# Activity
Using the data beneath this instruction, retype only the lines from the one that contains "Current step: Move" down to the one that contains "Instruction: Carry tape", both included, exactly as they appear.

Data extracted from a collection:
|---|

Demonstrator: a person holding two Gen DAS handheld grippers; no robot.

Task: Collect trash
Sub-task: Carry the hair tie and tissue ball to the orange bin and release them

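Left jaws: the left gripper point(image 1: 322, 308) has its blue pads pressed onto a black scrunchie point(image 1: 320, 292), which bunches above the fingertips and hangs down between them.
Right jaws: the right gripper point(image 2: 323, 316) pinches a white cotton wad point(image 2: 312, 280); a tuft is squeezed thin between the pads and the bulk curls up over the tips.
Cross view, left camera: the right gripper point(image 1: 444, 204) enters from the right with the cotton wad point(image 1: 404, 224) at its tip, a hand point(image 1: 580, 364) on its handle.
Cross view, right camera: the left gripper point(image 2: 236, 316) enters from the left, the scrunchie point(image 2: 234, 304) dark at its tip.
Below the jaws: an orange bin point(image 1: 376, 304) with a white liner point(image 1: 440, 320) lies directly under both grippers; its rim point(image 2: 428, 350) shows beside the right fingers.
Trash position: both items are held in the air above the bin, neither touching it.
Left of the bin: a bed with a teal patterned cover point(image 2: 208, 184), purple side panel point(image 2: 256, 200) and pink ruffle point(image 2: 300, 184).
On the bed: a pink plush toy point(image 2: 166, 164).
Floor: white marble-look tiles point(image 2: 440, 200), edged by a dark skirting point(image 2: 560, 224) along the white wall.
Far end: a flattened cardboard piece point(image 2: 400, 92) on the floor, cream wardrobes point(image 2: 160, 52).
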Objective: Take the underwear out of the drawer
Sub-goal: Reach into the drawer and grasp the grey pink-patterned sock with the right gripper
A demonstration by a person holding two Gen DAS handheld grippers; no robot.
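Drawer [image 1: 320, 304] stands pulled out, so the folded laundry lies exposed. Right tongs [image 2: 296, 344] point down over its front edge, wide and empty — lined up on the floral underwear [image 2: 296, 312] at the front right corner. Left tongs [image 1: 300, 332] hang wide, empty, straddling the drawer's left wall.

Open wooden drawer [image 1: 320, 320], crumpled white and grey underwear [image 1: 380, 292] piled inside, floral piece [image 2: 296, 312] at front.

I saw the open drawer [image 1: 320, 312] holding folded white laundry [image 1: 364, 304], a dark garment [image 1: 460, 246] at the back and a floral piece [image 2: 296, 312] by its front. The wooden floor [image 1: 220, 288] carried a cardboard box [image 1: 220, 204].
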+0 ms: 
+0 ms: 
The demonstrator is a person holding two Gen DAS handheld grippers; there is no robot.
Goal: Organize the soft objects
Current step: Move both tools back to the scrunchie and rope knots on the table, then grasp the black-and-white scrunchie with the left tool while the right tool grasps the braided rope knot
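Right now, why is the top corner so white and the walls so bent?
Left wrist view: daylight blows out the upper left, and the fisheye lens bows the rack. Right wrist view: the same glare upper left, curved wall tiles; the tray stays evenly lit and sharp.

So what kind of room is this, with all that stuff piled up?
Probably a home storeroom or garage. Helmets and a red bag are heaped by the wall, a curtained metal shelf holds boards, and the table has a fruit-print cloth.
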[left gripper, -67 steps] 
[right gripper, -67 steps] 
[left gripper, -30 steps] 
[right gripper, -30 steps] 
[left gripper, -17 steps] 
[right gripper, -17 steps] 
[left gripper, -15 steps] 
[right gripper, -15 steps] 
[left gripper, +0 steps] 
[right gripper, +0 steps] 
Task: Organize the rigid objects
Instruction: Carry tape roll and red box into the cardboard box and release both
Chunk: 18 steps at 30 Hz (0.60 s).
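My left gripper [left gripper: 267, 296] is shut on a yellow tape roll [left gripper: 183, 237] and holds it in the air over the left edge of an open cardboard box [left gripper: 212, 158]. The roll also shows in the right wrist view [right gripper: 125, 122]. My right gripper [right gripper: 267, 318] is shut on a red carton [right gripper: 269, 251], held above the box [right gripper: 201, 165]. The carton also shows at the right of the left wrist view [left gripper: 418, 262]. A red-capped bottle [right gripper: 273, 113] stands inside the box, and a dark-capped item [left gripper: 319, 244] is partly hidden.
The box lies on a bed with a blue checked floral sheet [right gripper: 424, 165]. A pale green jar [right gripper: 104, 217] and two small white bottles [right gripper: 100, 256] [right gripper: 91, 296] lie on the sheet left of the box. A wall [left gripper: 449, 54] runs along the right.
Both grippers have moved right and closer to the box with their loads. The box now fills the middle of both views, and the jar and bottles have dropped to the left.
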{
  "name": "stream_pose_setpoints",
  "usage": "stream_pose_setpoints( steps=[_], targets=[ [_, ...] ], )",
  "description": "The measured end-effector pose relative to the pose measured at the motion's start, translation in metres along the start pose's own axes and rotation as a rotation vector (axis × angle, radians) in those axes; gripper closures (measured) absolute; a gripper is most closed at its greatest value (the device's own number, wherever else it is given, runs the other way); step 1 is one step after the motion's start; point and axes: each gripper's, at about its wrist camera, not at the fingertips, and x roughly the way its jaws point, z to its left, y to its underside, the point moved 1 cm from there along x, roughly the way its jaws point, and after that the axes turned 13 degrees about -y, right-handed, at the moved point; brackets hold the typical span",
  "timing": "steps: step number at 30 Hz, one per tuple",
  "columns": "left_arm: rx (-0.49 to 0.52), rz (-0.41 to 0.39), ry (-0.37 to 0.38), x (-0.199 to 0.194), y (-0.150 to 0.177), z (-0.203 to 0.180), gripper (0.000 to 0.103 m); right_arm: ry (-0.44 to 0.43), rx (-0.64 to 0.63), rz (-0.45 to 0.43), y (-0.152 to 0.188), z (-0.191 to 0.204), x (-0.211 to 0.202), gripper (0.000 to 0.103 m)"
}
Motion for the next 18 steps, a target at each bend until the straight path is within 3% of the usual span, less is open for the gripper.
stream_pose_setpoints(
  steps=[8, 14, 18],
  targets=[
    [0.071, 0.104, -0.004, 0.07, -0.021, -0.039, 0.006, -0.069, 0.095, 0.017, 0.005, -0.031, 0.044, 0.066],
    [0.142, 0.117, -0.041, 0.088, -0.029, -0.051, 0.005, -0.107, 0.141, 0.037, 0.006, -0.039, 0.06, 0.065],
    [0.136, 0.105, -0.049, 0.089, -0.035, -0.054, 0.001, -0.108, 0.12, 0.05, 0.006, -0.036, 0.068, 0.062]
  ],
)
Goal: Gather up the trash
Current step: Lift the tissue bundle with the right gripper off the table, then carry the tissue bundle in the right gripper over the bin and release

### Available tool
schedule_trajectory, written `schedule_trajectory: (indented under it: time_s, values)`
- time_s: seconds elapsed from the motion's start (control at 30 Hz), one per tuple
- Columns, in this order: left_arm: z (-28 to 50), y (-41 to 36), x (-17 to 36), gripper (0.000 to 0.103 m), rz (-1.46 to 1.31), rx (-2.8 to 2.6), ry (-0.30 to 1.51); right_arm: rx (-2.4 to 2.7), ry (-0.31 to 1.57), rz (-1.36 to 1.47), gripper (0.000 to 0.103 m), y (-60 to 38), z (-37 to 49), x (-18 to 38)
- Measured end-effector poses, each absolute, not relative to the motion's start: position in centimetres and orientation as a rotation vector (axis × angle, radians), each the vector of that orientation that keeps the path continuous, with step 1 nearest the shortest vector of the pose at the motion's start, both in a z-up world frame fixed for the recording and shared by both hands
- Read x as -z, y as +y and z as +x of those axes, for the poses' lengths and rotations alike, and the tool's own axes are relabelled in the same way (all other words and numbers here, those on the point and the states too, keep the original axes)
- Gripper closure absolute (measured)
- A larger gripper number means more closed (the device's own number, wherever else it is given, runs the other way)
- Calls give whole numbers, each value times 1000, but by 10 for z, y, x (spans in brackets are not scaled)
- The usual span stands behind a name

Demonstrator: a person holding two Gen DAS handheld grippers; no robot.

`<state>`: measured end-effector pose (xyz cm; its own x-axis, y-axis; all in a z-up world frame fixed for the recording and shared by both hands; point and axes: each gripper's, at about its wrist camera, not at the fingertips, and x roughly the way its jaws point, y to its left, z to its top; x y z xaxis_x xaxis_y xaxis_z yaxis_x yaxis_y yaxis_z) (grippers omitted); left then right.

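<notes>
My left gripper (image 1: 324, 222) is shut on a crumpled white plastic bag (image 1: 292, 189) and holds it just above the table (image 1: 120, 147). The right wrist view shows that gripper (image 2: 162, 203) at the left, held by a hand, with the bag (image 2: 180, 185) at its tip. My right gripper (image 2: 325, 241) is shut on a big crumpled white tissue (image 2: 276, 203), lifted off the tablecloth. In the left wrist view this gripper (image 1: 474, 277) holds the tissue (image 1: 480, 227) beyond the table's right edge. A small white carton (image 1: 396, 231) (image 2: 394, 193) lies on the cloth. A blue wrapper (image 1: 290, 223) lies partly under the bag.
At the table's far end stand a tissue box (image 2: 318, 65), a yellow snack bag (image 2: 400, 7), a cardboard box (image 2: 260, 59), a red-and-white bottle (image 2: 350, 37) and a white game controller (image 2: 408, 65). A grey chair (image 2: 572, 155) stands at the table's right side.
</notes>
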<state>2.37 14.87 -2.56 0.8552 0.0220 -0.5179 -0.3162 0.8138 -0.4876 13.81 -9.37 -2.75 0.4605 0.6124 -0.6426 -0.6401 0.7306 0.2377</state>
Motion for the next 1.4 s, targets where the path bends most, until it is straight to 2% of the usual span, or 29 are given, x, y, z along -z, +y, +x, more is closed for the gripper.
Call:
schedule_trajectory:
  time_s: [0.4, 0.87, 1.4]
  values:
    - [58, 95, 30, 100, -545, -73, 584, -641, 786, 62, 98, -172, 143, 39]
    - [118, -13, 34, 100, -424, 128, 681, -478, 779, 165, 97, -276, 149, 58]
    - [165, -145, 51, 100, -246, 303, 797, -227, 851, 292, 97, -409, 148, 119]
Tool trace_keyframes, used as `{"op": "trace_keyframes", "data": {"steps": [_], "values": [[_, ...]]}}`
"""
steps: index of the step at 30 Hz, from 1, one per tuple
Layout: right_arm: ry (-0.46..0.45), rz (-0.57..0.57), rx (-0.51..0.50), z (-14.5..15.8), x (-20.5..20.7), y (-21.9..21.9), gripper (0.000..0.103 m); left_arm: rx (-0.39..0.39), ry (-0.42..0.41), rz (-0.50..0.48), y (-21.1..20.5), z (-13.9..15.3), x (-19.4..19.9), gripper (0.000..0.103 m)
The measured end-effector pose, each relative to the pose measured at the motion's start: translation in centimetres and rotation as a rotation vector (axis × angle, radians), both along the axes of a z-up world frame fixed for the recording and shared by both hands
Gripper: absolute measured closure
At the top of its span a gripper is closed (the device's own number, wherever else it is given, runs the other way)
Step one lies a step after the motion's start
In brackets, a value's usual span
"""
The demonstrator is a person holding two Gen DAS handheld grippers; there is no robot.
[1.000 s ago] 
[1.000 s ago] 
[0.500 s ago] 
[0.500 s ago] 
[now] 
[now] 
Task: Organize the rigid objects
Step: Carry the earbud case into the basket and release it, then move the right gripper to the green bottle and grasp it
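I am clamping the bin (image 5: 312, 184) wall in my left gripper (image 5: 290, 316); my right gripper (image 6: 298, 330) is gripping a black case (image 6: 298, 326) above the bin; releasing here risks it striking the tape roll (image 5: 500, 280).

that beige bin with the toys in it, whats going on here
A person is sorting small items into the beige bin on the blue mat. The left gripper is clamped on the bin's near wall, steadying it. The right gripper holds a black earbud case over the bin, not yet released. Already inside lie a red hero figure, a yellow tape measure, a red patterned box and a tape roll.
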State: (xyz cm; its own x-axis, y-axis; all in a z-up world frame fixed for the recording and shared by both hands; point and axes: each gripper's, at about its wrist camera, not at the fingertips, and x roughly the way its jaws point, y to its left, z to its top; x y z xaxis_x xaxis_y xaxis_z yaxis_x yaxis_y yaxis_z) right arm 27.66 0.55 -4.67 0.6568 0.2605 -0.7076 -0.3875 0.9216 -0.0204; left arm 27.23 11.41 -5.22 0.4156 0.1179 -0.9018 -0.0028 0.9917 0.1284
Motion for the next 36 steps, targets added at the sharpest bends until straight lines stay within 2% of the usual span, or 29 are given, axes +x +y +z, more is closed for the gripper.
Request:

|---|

# Solution below
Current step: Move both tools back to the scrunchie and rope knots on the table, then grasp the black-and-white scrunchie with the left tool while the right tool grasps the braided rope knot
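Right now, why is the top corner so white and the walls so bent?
Left wrist view: daylight blows out the upper left, and the fisheye lens bows the rack. Right wrist view: the same glare upper left, curved wall tiles; the tray stays evenly lit and sharp.

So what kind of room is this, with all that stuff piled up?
Probably a home storeroom or garage. Helmets and a red bag are heaped by the wall, a curtained metal shelf holds boards, and the table has a fruit-print cloth.
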[left gripper, -67 steps] 
[right gripper, -67 steps] 
[left gripper, -30 steps] 
[right gripper, -30 steps] 
[left gripper, -17 steps] 
[right gripper, -17 steps] 
[left gripper, -15 steps] 
[right gripper, -15 steps] 
[left gripper, +0 steps] 
[right gripper, +0 steps] 
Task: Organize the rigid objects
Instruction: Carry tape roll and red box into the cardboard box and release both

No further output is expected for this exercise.